=== DATA PROVIDED ===

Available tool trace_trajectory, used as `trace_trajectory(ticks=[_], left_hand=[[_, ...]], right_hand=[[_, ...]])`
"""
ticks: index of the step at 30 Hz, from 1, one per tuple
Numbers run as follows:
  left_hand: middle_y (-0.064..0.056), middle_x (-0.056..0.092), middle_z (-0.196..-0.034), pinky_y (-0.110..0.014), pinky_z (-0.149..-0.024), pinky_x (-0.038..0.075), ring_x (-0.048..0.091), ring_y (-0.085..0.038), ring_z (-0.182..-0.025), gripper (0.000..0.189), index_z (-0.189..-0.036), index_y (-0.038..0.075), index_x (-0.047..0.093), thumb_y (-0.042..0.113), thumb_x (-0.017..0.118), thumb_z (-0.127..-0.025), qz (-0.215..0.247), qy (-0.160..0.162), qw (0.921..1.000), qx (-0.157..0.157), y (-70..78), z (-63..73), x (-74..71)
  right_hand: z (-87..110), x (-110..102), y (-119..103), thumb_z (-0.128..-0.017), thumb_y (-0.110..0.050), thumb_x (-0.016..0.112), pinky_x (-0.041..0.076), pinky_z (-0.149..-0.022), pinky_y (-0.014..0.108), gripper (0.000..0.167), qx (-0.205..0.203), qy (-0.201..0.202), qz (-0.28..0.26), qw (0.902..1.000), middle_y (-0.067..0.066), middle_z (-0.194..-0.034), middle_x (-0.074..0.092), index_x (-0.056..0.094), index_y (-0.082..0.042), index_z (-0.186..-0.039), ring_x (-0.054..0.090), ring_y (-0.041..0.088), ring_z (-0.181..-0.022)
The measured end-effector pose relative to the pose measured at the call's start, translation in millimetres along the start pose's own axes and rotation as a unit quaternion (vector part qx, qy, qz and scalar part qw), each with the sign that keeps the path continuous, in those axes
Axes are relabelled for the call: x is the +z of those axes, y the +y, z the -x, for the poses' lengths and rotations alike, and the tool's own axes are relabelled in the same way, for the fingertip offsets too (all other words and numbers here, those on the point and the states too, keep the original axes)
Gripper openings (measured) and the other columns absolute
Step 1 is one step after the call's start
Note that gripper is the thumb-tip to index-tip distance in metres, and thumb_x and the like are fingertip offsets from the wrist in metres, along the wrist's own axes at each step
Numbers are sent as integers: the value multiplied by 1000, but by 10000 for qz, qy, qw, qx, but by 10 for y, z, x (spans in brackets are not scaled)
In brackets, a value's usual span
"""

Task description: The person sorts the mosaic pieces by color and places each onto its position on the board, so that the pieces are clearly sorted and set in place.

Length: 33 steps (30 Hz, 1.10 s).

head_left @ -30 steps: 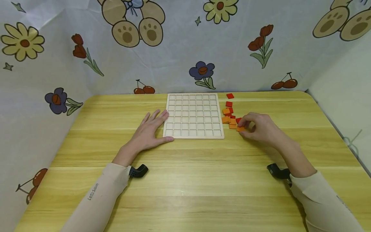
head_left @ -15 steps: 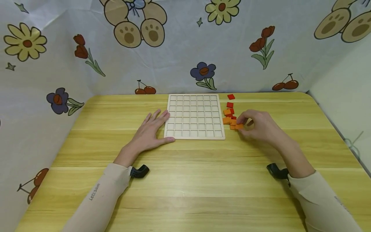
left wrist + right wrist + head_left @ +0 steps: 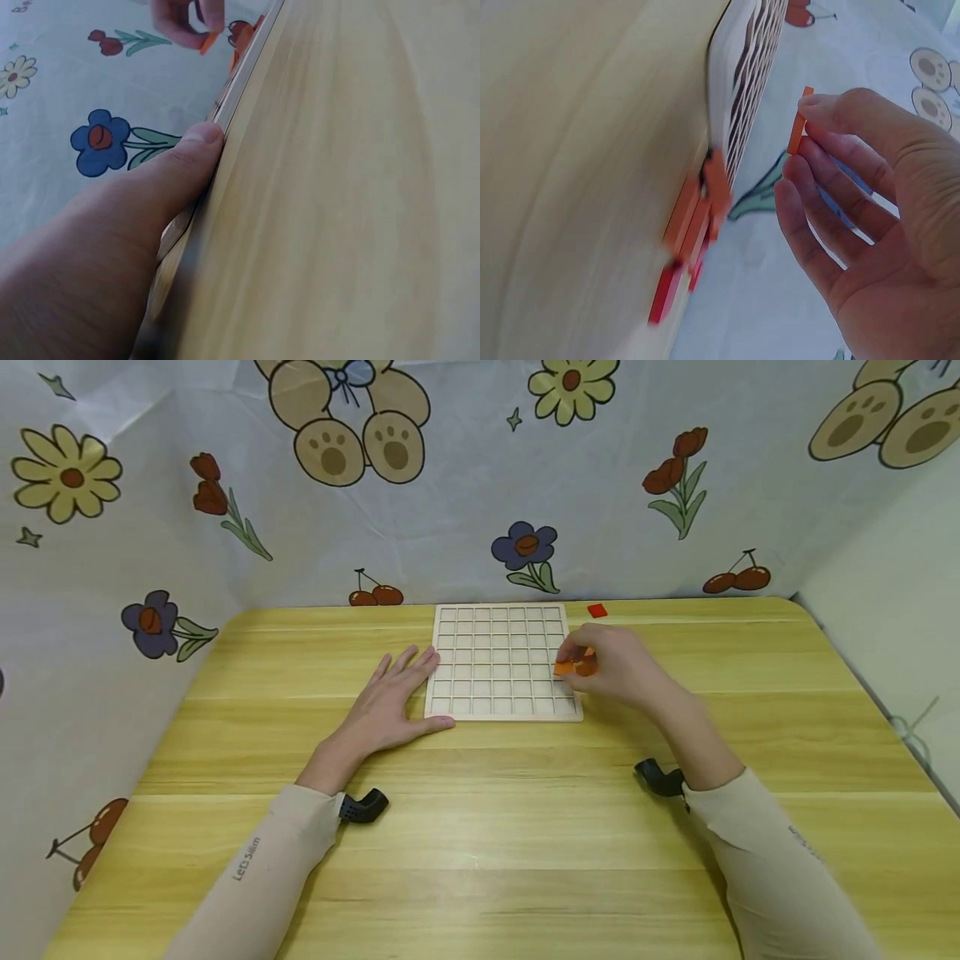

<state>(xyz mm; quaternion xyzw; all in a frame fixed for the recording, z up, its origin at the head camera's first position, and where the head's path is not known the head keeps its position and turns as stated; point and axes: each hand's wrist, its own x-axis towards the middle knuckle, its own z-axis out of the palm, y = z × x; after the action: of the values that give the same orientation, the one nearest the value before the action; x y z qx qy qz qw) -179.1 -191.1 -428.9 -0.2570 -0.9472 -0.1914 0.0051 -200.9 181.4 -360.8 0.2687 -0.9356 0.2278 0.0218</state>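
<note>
A pale wooden board with a square grid [image 3: 495, 662] lies at the back of the table. My left hand [image 3: 381, 703] rests along its left side, fingers spread and straight, the thumb by the near left corner. My right hand [image 3: 624, 667] hovers over the board's right edge and pinches a thin square orange tile [image 3: 799, 124] between thumb and fingertips. In the right wrist view, that tile is clear of the board and the table. Several orange tiles [image 3: 682, 211] and red tiles [image 3: 664, 294] lie beside the board, mostly behind my right hand in the head view.
One red tile [image 3: 597, 610] lies alone by the board's far right corner. A patterned cloth [image 3: 450, 510] hangs behind the wood-grain table [image 3: 480, 835]. Each wrist wears a black camera mount [image 3: 364, 807].
My right hand has lifted the orange tile from the near end of the pile and carried it left, over the board's right edge. My left hand has stayed put.
</note>
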Motion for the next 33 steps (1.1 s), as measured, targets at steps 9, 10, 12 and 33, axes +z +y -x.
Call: trace_trajectory(ticks=[9, 10, 12, 33], left_hand=[[-1, 25, -176, -56, -134, 5, 15, -28, -165, 107, -168, 15, 28, 73, 69, -89, -59, 27, 10000, -45, 28, -8, 3], [-1, 25, -176, -56, -134, 5, 15, -28, -165, 107, -168, 15, 28, 73, 69, -89, -51, 24, 10000, -58, 30, -5, 5], [-1, 24, -176, -55, -134, 4, 14, -28, -165, 107, -168, 16, 28, 73, 69, -88, -44, 15, 10000, -81, 31, -1, 6], [1, 23, -176, -54, -135, 2, 13, -26, -165, 106, -169, 18, 28, 76, 67, -89, -8, 46, 9999, -94, 2, 31, 15]], right_hand=[[-377, 177, -328, -85, -12, 88, 60, -85, 40, 18, -141, -128, -534, 9984, 2, -97, 74, 76, -11, -99, 67, 23, -96], [-417, 202, -365, -85, -12, 88, 60, -85, 39, 18, -166, -135, -572, 9981, 2, -97, 74, 77, -11, -99, 68, 23, -95], [-498, 253, -451, -85, -12, 87, 61, -84, 37, 17, -211, -139, -600, 9979, 2, -96, 75, 77, -11, -99, 68, 23, -95], [-818, 736, -746, -88, -5, 82, 59, -78, 33, 10, -181, -338, -741, 9965, 8, -97, 76, 80, -6, -98, 68, 21, -85]])
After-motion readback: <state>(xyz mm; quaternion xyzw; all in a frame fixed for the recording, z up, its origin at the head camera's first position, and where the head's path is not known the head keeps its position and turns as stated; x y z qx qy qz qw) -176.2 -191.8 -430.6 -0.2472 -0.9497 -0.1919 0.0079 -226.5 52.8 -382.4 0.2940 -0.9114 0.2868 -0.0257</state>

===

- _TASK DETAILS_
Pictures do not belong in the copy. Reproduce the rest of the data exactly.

- _SOLUTION TO THE PROBLEM_
Available tool trace_trajectory, used as `trace_trajectory(ticks=[_], left_hand=[[_, ...]], right_hand=[[_, ...]])`
"""
ticks: index of the step at 30 Hz, from 1, one per tuple
Numbers run as follows:
  left_hand: middle_y (-0.064..0.056), middle_x (-0.056..0.092), middle_z (-0.196..-0.034), pinky_y (-0.110..0.014), pinky_z (-0.149..-0.024), pinky_x (-0.038..0.075), ring_x (-0.048..0.091), ring_y (-0.085..0.038), ring_z (-0.182..-0.025), gripper (0.000..0.189), index_z (-0.189..-0.036), index_y (-0.038..0.075), index_x (-0.047..0.093), thumb_y (-0.042..0.113), thumb_x (-0.017..0.118), thumb_z (-0.127..-0.025), qz (-0.215..0.247), qy (-0.160..0.162), qw (0.921..1.000), qx (-0.157..0.157), y (-70..78), z (-63..73), x (-74..71)
  right_hand: z (-87..110), x (-110..102), y (-119..103), thumb_z (-0.128..-0.017), thumb_y (-0.110..0.050), thumb_x (-0.016..0.112), pinky_x (-0.041..0.076), pinky_z (-0.149..-0.022), pinky_y (-0.014..0.108), gripper (0.000..0.167), qx (-0.205..0.203), qy (-0.201..0.202), qz (-0.28..0.26), qw (0.902..1.000), middle_y (-0.067..0.066), middle_z (-0.194..-0.034), middle_x (-0.074..0.092), index_x (-0.056..0.094), index_y (-0.082..0.042), index_z (-0.186..-0.039), ring_x (-0.054..0.090), ring_y (-0.041..0.088), ring_z (-0.181..-0.022)
The measured end-effector pose relative to the pose measured at the call's start, translation in millimetres along the start pose's own axes and rotation as a unit quaternion (vector part qx, qy, qz and scalar part qw), each with the sign that keeps the path continuous, in those axes
Axes are relabelled for the call: x is the +z of those axes, y the +y, z the -x, for the poses' lengths and rotations alike, and the tool's own axes are relabelled in the same way, for the fingertip offsets too (all other words and numbers here, those on the point and the states too, keep the original axes)
Gripper openings (measured) and the other columns absolute
Step 1 is one step after the call's start
Note that gripper is the thumb-tip to index-tip distance in metres, and thumb_x and the like are fingertip offsets from the wrist in metres, along the wrist's own axes at each step
Numbers are sent as integers: the value multiplied by 1000, but by 10000 for qz, qy, qw, qx, but by 10 for y, z, x (spans in brackets are not scaled)
In brackets, a value's usual span
"""

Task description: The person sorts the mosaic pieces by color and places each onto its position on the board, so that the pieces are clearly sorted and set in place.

Length: 33 steps (30 Hz, 1.10 s).

head_left @ -30 steps: 
head_left @ -15 steps: 
left wrist + right wrist + head_left @ +0 steps: 

<state>(xyz mm; quaternion xyzw; all in a frame fixed for the recording, z up, its origin at the head camera's first position, and where the head's path is not known the head keeps its position and turns as stated; point and axes: each hand's wrist, its own x-axis towards the middle knuckle, its own z-axis out of the palm, y = z × x; after the action: of the values that give the same orientation, the one nearest the value before the action; x y z qx qy qz qw) -179.1 -191.1 -428.9 -0.2570 -0.9472 -0.1914 0.0051 -200.9 181.4 -360.8 0.2687 -0.9356 0.2278 0.0218</state>
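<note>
A pale wooden board with a square grid [image 3: 495, 662] lies at the back of the table. My left hand [image 3: 381, 703] rests along its left side, fingers spread and straight, the thumb by the near left corner. My right hand [image 3: 624, 667] hovers over the board's right edge and pinches a thin square orange tile [image 3: 799, 124] between thumb and fingertips. In the right wrist view, that tile is clear of the board and the table. Several orange tiles [image 3: 682, 211] and red tiles [image 3: 664, 294] lie beside the board, mostly behind my right hand in the head view.
One red tile [image 3: 597, 610] lies alone by the board's far right corner. A patterned cloth [image 3: 450, 510] hangs behind the wood-grain table [image 3: 480, 835]. Each wrist wears a black camera mount [image 3: 364, 807].
My right hand has lifted the orange tile from the near end of the pile and carried it left, over the board's right edge. My left hand has stayed put.
</note>
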Motion for the next 33 steps (1.1 s), as measured, targets at steps 9, 10, 12 and 33, axes +z +y -x.
Call: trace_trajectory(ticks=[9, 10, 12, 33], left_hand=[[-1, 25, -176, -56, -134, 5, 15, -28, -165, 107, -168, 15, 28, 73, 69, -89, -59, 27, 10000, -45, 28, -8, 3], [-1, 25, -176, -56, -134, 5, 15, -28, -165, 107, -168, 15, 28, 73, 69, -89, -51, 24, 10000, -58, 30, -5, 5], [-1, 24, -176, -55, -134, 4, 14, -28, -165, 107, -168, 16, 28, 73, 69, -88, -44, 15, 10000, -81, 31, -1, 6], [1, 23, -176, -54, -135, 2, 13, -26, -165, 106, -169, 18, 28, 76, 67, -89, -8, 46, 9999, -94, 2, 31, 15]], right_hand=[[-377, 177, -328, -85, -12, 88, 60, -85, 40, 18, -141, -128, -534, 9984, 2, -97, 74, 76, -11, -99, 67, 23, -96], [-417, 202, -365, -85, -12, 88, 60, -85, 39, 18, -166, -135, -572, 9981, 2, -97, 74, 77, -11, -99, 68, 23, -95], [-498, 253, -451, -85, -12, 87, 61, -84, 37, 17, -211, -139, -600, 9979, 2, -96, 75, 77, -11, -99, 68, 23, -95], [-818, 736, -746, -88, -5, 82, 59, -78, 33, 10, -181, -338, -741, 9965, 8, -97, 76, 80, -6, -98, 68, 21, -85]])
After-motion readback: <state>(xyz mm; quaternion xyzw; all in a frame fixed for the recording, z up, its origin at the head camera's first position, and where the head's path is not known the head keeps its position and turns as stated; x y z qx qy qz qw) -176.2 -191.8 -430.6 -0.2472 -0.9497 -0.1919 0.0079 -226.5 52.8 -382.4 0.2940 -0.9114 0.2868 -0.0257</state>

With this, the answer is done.